WHAT IS REQUIRED:
Line by line, copy all of the data exactly.

INPUT DATA:
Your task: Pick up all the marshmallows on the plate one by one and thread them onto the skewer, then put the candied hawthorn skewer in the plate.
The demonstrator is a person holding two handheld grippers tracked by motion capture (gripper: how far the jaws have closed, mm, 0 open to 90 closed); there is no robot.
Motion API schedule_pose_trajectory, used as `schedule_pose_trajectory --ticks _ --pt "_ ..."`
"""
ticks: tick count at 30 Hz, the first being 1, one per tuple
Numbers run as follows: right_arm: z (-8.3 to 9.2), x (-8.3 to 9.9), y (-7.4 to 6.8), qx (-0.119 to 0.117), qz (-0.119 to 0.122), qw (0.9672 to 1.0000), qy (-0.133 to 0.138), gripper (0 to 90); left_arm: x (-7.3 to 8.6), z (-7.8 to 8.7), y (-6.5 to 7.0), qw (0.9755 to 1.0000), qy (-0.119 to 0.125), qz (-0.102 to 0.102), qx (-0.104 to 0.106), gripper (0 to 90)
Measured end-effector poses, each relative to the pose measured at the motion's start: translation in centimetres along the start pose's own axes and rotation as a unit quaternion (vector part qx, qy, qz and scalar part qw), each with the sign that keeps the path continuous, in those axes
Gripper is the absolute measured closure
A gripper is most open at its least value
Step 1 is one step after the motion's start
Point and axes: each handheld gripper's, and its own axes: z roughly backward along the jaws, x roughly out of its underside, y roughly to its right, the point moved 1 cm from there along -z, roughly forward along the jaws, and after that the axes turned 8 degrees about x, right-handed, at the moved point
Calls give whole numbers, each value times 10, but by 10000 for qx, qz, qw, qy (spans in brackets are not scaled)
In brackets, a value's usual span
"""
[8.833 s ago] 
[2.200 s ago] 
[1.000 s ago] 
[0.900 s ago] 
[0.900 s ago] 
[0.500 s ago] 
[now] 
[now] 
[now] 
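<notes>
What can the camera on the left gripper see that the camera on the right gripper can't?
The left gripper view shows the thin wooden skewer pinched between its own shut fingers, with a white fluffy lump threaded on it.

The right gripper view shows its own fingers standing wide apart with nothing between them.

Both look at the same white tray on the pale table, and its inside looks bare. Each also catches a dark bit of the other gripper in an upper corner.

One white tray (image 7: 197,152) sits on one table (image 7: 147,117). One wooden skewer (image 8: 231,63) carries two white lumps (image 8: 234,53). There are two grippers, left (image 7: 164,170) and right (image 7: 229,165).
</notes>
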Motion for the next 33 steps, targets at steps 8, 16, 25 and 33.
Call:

EXERCISE RESPONSE:
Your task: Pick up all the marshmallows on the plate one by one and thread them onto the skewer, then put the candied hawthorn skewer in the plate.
The demonstrator is a person holding two handheld grippers tracked by motion capture (gripper: how far the jaws have closed, mm, 0 open to 90 closed); there is no robot.
Motion API schedule_pose_trajectory, used as `schedule_pose_trajectory --ticks _ --pt "_ ..."`
"""
ticks: tick count at 30 Hz, the first being 1, one per tuple
Numbers run as follows: right_arm: z (-8.3 to 9.2), x (-8.3 to 9.9), y (-7.4 to 6.8), qx (-0.119 to 0.117), qz (-0.119 to 0.122), qw (0.9672 to 1.0000), qy (-0.133 to 0.138), gripper (0 to 90); left_arm: x (-7.3 to 8.6), z (-7.8 to 8.7), y (-6.5 to 7.0), qw (0.9755 to 1.0000), qy (-0.119 to 0.125), qz (-0.102 to 0.102), qx (-0.104 to 0.106), gripper (0 to 90)
Measured end-effector poses, each relative to the pose measured at the motion's start: translation in centimetres along the start pose's own axes and rotation as a unit quaternion (vector part qx, qy, qz and scalar part qw), each with the sign that keeps the path continuous, in those axes
Gripper is the absolute measured closure
A gripper is most open at its least value
Step 1 is one step after the motion's start
Point and axes: each handheld gripper's, and its own axes: z roughly backward along the jaws, x roughly out of its underside, y roughly to its right, the point moved 1 cm from there along -z, roughly forward along the jaws, and after that the axes turned 8 degrees about x, right-handed, at the moved point
Calls give whole numbers, each value times 10, but by 10000 for qx, qz, qw, qy (spans in brackets are not scaled)
In brackets, a value's usual span
"""
[8.833 s ago] 
[2.200 s ago] 
[1.000 s ago] 
[0.900 s ago] 
[0.900 s ago] 
[0.500 s ago] 
[now] 
[now] 
[now] 
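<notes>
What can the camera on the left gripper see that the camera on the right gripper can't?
The left gripper view shows the thin wooden skewer pinched between its own shut fingers, with a white fluffy lump threaded on it.

The right gripper view shows its own fingers standing wide apart with nothing between them.

Both look at the same white tray on the pale table, and its inside looks bare. Each also catches a dark bit of the other gripper in an upper corner.

One white tray (image 7: 197,152) sits on one table (image 7: 147,117). One wooden skewer (image 8: 231,63) carries two white lumps (image 8: 234,53). There are two grippers, left (image 7: 164,170) and right (image 7: 229,165).
</notes>
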Motion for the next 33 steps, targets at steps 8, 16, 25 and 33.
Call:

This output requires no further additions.